RFC: changing RPM's default scriptlet locale

classic Classic list List threaded Threaded
17 messages Options
Reply | Threaded
Open this post in threaded view
|

RFC: changing RPM's default scriptlet locale

jan matejek-4
Fellow mortals,

more and more packages need their locale to be set to something more sensible than C.
This hit me while switching packages over to Python 3. Python gets its encoding from locale, so by
default, it won't decode UTF-8 unless the appropriate encoding is set. Right now, when gtk-doc is
switched to use Python 3, it won't build UTF-8 documentation.

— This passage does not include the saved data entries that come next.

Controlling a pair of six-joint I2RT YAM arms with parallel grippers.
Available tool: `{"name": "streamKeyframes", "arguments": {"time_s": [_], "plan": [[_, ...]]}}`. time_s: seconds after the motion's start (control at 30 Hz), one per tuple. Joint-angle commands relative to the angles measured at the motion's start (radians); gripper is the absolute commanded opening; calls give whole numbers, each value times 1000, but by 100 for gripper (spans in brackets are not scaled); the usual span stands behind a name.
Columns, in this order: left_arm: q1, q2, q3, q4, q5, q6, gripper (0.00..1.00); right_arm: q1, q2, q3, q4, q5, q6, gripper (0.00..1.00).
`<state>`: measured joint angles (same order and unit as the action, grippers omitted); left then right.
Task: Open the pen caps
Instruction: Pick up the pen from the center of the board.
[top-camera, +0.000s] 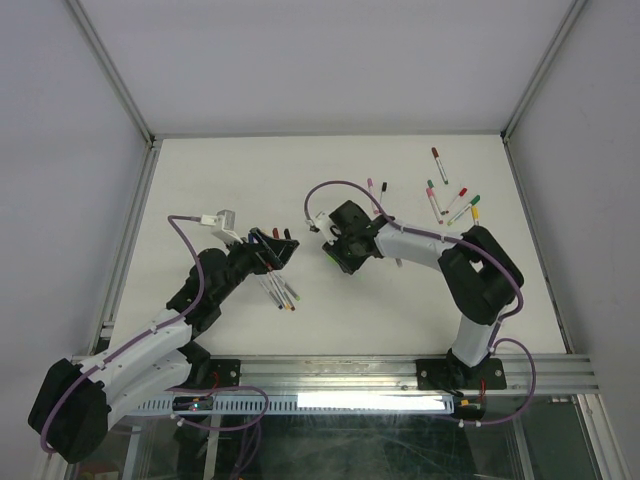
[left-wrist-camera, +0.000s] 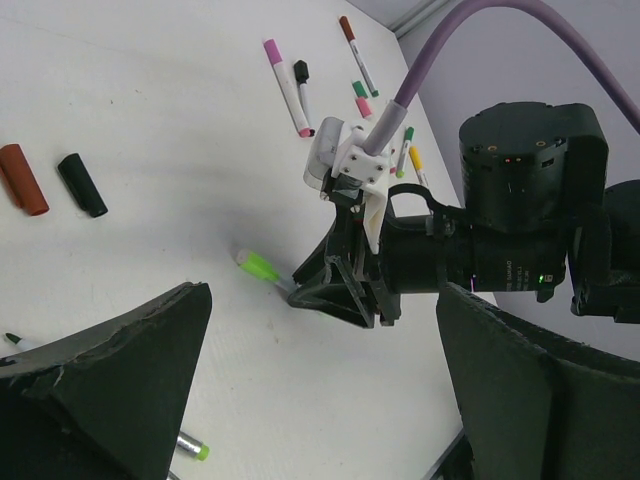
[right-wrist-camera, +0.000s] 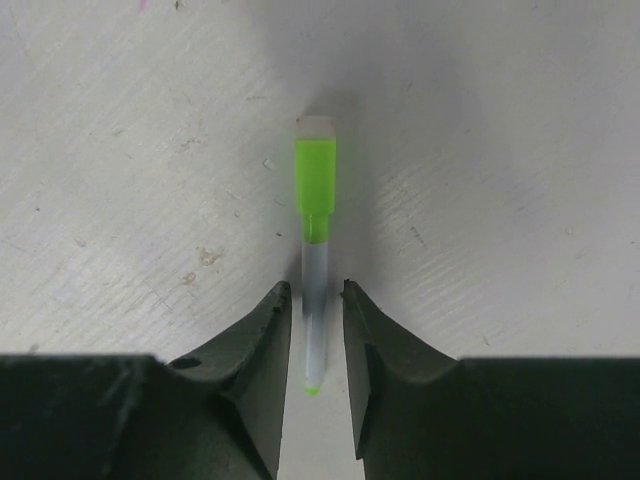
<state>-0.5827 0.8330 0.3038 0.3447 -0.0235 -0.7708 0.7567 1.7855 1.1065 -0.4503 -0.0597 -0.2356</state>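
Ok, lime pen cap (right-wrist-camera: 315, 190): stubby, seated on grey barrel (right-wrist-camera: 315, 262), 12 o'clock of right gripper (right-wrist-camera: 317, 300). Fingers narrowly apart astride barrel, not touching. Top view hides it; left gripper (top-camera: 283, 248) wide, empty.

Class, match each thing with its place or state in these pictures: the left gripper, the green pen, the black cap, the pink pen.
Things:
1. left gripper
2. green pen
3. black cap
4. pink pen

Places or states:
A. lying beside the dark red cap
B. barrel between the fingers of the right gripper
C. wide open
D. lying beside a black-capped pen

Pairs: 1-C, 2-B, 3-A, 4-D
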Motion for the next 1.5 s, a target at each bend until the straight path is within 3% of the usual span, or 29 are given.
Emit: {"name": "streamKeyframes", "arguments": {"time_s": [0.0, 0.37, 1.1, 1.47], "plan": [[-2, -4, -3, 66, 14, -7, 99, 13, 31, 21, -14, 57, -28, 28], [-3, 18, -14, 106, 41, -22, 99, 6, 21, 34, -34, 38, -23, 0], [-10, 207, -92, 398, 130, -195, 95, -88, -98, -7, 22, -163, 6, 0], [-89, 378, -70, 519, 69, -263, 93, -150, -108, -10, 24, -318, 53, 0]]}}
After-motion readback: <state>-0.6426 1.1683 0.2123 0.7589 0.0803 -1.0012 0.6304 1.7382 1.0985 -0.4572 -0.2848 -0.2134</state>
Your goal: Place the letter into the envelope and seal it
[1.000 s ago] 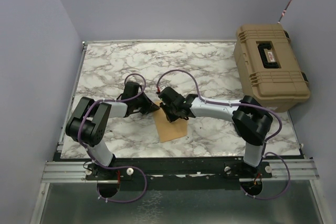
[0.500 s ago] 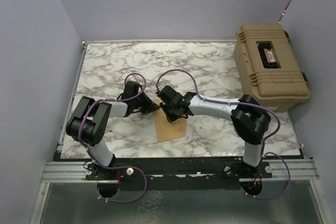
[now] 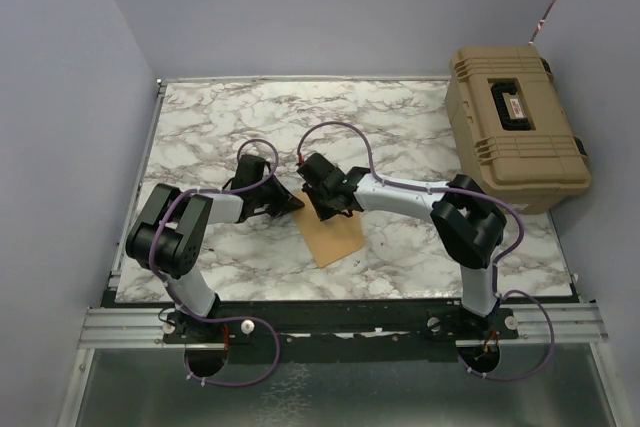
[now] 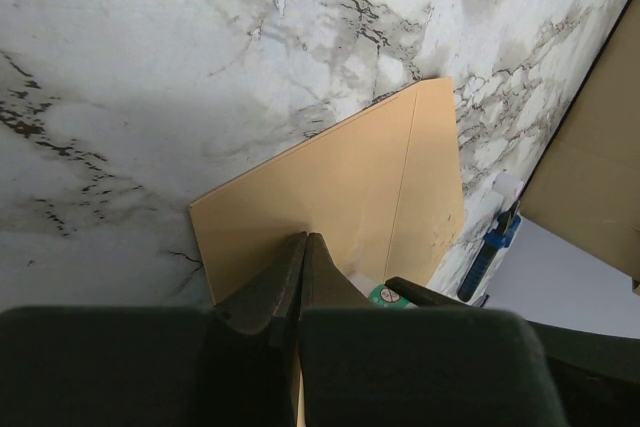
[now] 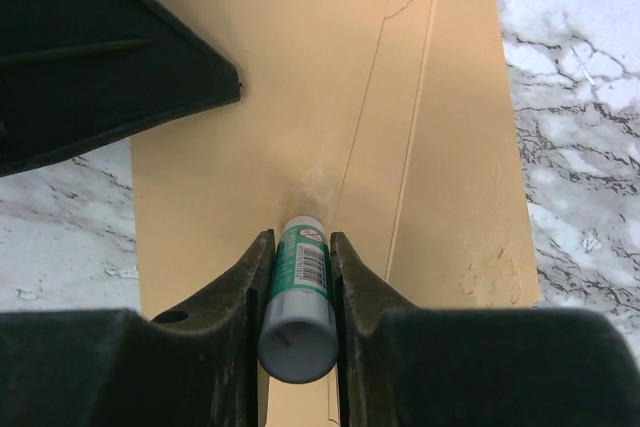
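The orange-brown envelope lies flat on the marble table between both arms; it also shows in the left wrist view and the right wrist view. My left gripper is shut, and its tips rest on the envelope's near edge. My right gripper is shut on a green-and-white glue stick. The stick's tip touches the envelope beside a fold line, and it also shows in the left wrist view. The letter is not in view.
A tan hard case stands at the table's back right. Purple walls close the left, back and right sides. The marble table top stretches behind the grippers. The two grippers sit close together over the envelope.
My right gripper with the glue stick has moved a little toward the back left. The envelope has turned and its near end has shifted slightly right. The left arm has not moved.
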You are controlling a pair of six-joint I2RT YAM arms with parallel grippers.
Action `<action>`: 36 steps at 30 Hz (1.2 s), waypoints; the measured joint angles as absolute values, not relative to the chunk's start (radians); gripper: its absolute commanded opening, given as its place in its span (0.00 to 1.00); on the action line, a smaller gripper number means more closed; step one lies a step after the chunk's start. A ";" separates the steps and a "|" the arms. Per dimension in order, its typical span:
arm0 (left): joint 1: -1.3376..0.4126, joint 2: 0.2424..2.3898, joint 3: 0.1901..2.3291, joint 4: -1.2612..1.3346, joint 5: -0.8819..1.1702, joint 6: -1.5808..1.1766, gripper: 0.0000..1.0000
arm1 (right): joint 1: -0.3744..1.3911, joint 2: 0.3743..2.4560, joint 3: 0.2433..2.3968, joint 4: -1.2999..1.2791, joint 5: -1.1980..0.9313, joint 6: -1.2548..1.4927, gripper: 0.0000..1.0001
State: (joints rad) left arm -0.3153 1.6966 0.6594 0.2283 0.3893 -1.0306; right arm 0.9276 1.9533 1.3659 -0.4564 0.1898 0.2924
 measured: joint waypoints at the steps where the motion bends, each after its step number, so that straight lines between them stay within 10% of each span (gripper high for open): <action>1: -0.315 1.697 0.659 0.229 0.389 -1.031 0.00 | 0.926 1.953 1.365 -0.453 0.183 0.287 0.01; 36: -0.316 1.710 0.661 0.239 0.393 -1.035 0.00 | 0.915 1.923 1.280 -0.300 0.177 0.247 0.01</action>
State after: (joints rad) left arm -0.3157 1.7103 0.6605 0.2390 0.3927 -1.0351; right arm 0.9154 1.9228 1.2800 -0.3004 0.1772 0.2466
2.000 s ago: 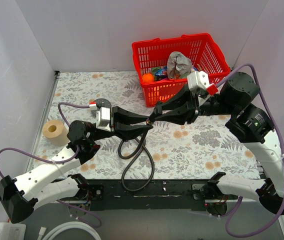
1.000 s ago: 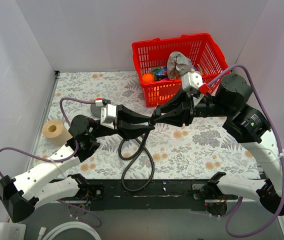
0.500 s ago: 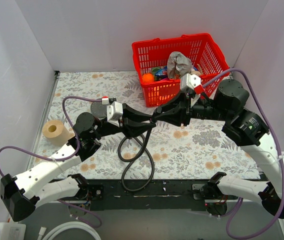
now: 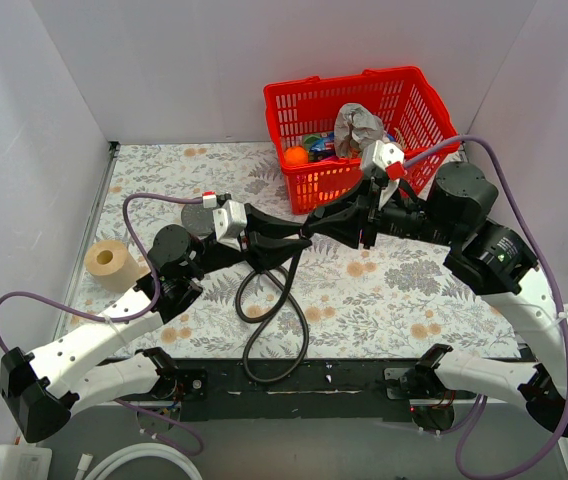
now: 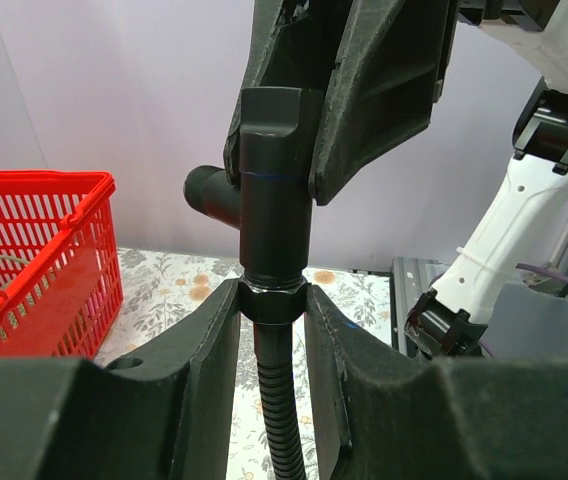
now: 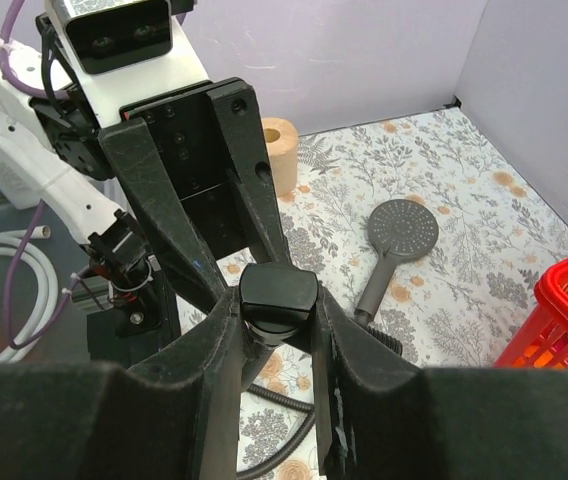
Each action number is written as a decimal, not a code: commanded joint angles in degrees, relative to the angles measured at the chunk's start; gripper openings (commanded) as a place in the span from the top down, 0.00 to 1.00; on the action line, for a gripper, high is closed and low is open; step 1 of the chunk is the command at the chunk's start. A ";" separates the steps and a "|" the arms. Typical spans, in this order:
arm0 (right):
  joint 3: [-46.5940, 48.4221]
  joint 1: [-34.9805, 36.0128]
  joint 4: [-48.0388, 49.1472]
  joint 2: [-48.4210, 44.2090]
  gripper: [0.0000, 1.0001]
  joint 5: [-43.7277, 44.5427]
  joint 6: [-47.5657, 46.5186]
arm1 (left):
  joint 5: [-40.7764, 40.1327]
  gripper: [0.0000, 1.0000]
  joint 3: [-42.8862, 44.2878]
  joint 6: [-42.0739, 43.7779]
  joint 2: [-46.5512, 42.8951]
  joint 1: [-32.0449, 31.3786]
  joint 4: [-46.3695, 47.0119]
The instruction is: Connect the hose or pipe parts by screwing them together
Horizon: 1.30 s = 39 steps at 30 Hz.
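Hose nut (image 5: 272, 303), clenched in the left fingers (image 5: 194, 370) above the tabletop's (image 4: 414, 300) middle, meets the black elbow fitting (image 5: 274, 200) grasped by the right fingers (image 6: 204, 380), whose wrist has rolled while the left pushed in, so threading seems underway; the shower head (image 6: 401, 232) lies toward the left edge.

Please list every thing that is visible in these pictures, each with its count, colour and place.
shower head: one, grey, flat on the table's left half, untouched
hose: one, black, looped mid-table, one end lifted
fitting: one, black, in the air, against the lifted hose end
basket: one, red, far right of the table
crumpled thing: one, grey, in the basket
ball: one, orange, in the basket
roll: one, beige, table's left edge
white tube: one, white, off the table, near left
cables: several, purple, along both arms
left tool: one, black, shut on the hose end
right tool: one, black, shut on the fitting
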 commanded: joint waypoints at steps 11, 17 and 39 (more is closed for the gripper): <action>9.53 9.49 -14.39 5.43 0.99 22.49 4.37 | -5.67 1.00 3.39 3.28 -0.77 0.00 7.36; 12.72 14.85 -18.97 8.78 0.99 34.09 6.04 | -8.04 1.00 3.30 3.63 -0.34 0.00 7.88; 18.31 23.82 -25.28 15.63 0.99 54.94 24.15 | -19.65 1.00 3.21 6.97 0.28 0.00 10.09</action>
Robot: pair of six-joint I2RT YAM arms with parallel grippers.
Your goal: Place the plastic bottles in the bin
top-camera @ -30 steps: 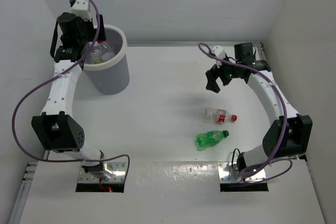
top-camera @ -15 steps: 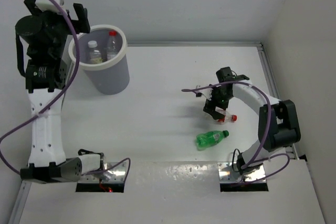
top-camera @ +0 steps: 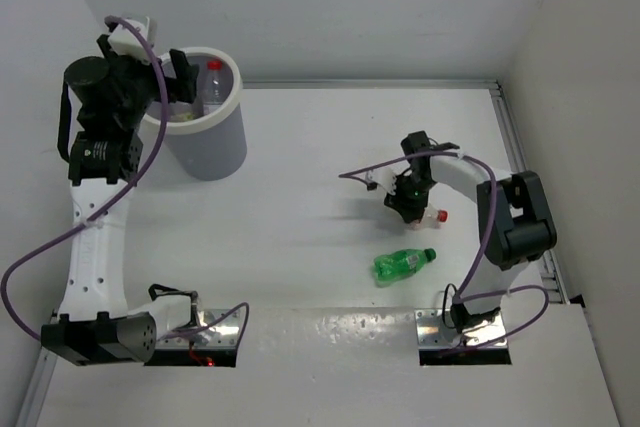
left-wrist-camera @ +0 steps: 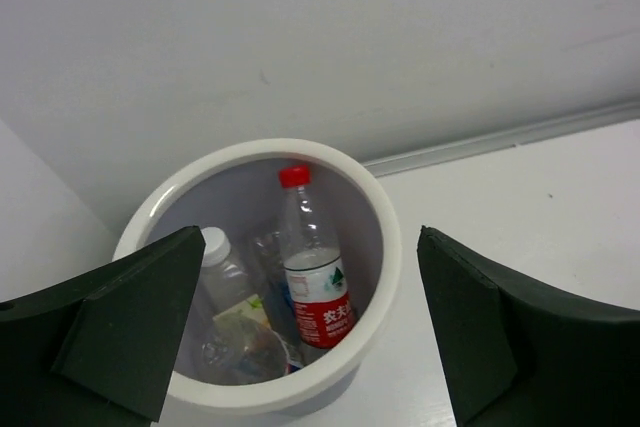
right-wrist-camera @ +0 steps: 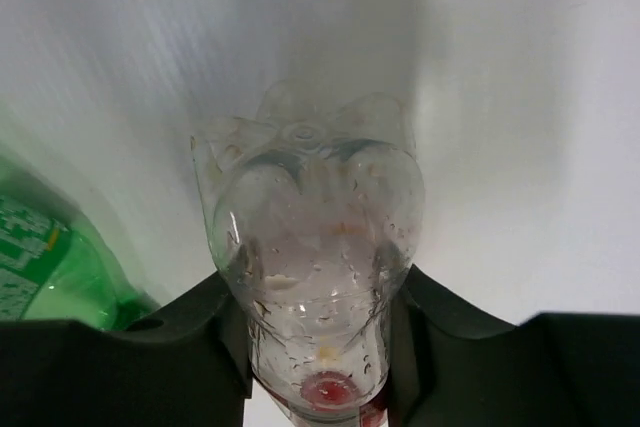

This could be changed in gtk-doc itself (although that is impractical), but perhaps a better way is
to change the default locale for spec scriptlets. Right now the macros set it to C. We could switch
that to "C.UTF-8", "en_US.UTF-8", or export a special RPM variable that could be overriden in your
spec file. Still, the default should be something with UTF-8 in it.

I'm now trying to build a Ring 1 staging project with this change. So far I have seen one failure
related to it: with en_US.UTF-8, bash ranges (like [a-z]) are case-insensitive and match more than
intended. That could be solved by changing the expression, or by setting locale to C.UTF-8.

Thoughts, comments?

regards
m.


signature.asc (849 bytes) Download Attachment
Reply | Threaded
Open this post in threaded view
|

Re: RFC: changing RPM's default scriptlet locale

Dominique Leuenberger / DimStar
On Fri, 2017-10-27 at 16:13 +0200, jan matejek wrote:
> This could be changed in gtk-doc itself (although that is
> impractical), but perhaps a better way is
> to change the default locale for spec scriptlets. Right now the
> macros set it to C. We could switch
> that to "C.UTF-8", "en_US.UTF-8", or export a special RPM variable
> that could be overriden in your
> spec file. Still, the default should be something with UTF-8 in it.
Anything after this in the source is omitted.